▶ _Exercise prompt_: Write the lines below out exactly, dropping each picture.

▶ _Collected data_:
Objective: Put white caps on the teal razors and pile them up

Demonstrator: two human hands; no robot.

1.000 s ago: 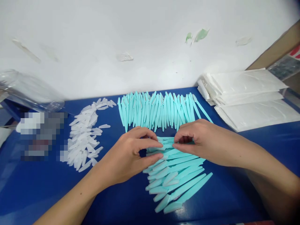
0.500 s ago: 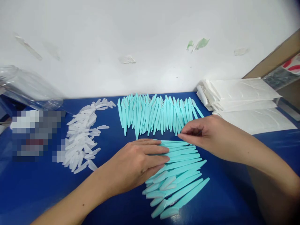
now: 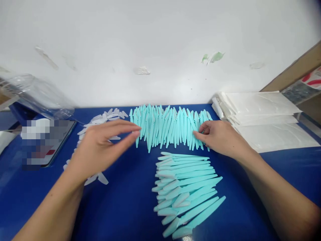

▶ _Reply_:
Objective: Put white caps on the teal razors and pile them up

Demonstrator: two human hands; no robot.

1.000 s ago: 
0.500 s ago: 
now: 

Nothing else is required to finish the exercise.